**Work order**
Reproduction without pictures: print every entry precisely as written.

--- Exercise inputs ---

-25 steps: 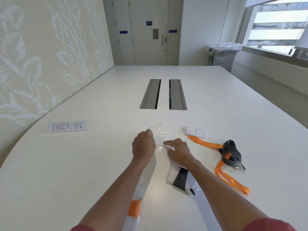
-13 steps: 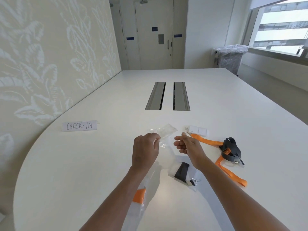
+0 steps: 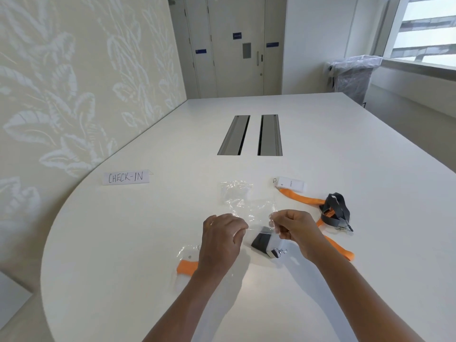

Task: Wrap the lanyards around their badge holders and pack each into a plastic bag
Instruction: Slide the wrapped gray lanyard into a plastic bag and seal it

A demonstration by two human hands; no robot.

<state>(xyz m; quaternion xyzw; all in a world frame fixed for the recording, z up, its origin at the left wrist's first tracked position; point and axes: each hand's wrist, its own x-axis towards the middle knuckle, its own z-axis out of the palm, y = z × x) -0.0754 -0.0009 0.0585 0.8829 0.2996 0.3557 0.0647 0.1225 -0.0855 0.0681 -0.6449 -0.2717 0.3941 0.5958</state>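
Clear crinkled plastic bag (image 3: pixel 254 209) is pinched between left hand (image 3: pixel 222 239) and right hand (image 3: pixel 294 230); white paper sign (image 3: pixel 126 177) reads "CHECK-IN".

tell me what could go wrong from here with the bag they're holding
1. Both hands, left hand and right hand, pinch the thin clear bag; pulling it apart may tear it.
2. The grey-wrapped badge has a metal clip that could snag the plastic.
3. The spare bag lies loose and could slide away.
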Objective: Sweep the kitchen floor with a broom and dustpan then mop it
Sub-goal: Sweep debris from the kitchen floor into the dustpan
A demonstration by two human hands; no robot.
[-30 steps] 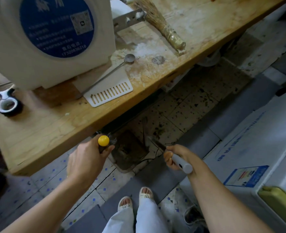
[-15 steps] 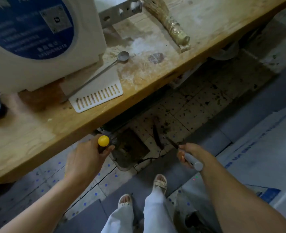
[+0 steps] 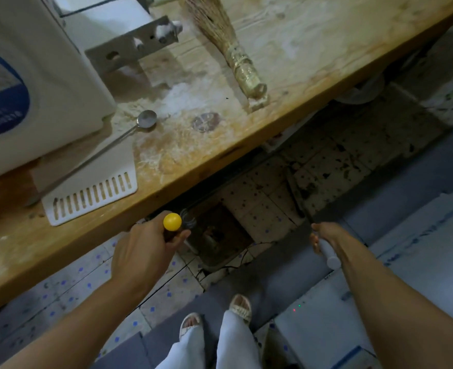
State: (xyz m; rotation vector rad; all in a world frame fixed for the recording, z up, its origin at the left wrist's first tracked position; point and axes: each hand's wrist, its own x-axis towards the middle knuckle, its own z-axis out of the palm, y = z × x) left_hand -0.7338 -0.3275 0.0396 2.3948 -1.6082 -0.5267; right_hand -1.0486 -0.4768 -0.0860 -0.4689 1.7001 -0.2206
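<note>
Low in the middle of the frame, the left hand (image 3: 145, 249) is gripping a dark handle topped by a yellow knob (image 3: 172, 221), fingers curled round it just below the knob, right at the edge of the wooden worktop (image 3: 286, 121). Below that hand, a brown dustpan (image 3: 220, 233) is sitting on the speckled floor tiles (image 3: 260, 198), partly under the worktop's edge; whether the yellow-knobbed handle belongs to it is hard to tell. At lower right, the right hand (image 3: 326, 238) is grasping a white-ended broom handle (image 3: 327, 253), whose dark shaft is running up and left toward the floor, blurred where it meets the tiles. Across the upper half of the frame, the worktop is carrying a straw hand brush (image 3: 228, 46) lying with its bound grip toward the edge, a scatter of white powder (image 3: 182, 99) beside it, a long metal spoon (image 3: 129, 134) resting partly on a white slotted plate (image 3: 92, 193), and a large white machine (image 3: 33, 83) with a blue label at upper left. At the bottom centre, the person's white trouser legs (image 3: 206, 344) and sandalled feet (image 3: 242, 306) are showing on a grey floor mat (image 3: 273, 275)
</note>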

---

**Answer to the problem**
-25 steps: 
-13 steps: 
+0 steps: 

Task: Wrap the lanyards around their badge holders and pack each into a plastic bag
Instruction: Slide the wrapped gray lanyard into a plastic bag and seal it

A demonstration by two human hands; no robot.

<state>(xyz m; quaternion xyzw; all in a world frame fixed for the recording, z up, its origin at the left wrist's first tracked position; point and axes: each hand's wrist, its own x-axis towards the middle knuckle, its own z-axis out of the palm, y = z × x) -0.0754 -0.0009 0.0585 0.8829 0.2996 0.3557 0.0647 0.1225 -0.0855 0.0681 -0.6449 -0.2717 0.3941 0.5958</state>
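Clear crinkled plastic bag (image 3: pixel 254 209) is pinched between left hand (image 3: pixel 222 239) and right hand (image 3: pixel 294 230); white paper sign (image 3: pixel 126 177) reads "CHECK-IN".

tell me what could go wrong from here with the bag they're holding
1. Both hands, left hand and right hand, pinch the thin clear bag; pulling it apart may tear it.
2. The grey-wrapped badge has a metal clip that could snag the plastic.
3. The spare bag lies loose and could slide away.
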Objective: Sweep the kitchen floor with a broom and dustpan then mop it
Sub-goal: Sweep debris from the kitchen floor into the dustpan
A demonstration by two human hands; no robot.
[-30 steps] 
[-15 steps] 
[+0 steps] 
State: (xyz m; rotation vector rad; all in a world frame fixed for the recording, z up, its origin at the left wrist's first tracked position; point and axes: each hand's wrist, its own x-axis towards the middle knuckle, its own z-axis out of the palm, y = z × x) left_hand -0.7338 -0.3275 0.0396 2.3948 -1.6082 -0.5267; right_hand -1.0486 -0.4768 -0.0860 -0.4689 1.7001 -0.2206
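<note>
Low in the middle of the frame, the left hand (image 3: 145, 249) is gripping a dark handle topped by a yellow knob (image 3: 172, 221), fingers curled round it just below the knob, right at the edge of the wooden worktop (image 3: 286, 121). Below that hand, a brown dustpan (image 3: 220, 233) is sitting on the speckled floor tiles (image 3: 260, 198), partly under the worktop's edge; whether the yellow-knobbed handle belongs to it is hard to tell. At lower right, the right hand (image 3: 326, 238) is grasping a white-ended broom handle (image 3: 327, 253), whose dark shaft is running up and left toward the floor, blurred where it meets the tiles. Across the upper half of the frame, the worktop is carrying a straw hand brush (image 3: 228, 46) lying with its bound grip toward the edge, a scatter of white powder (image 3: 182, 99) beside it, a long metal spoon (image 3: 129, 134) resting partly on a white slotted plate (image 3: 92, 193), and a large white machine (image 3: 33, 83) with a blue label at upper left. At the bottom centre, the person's white trouser legs (image 3: 206, 344) and sandalled feet (image 3: 242, 306) are showing on a grey floor mat (image 3: 273, 275)
</note>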

Nothing else goes in the answer.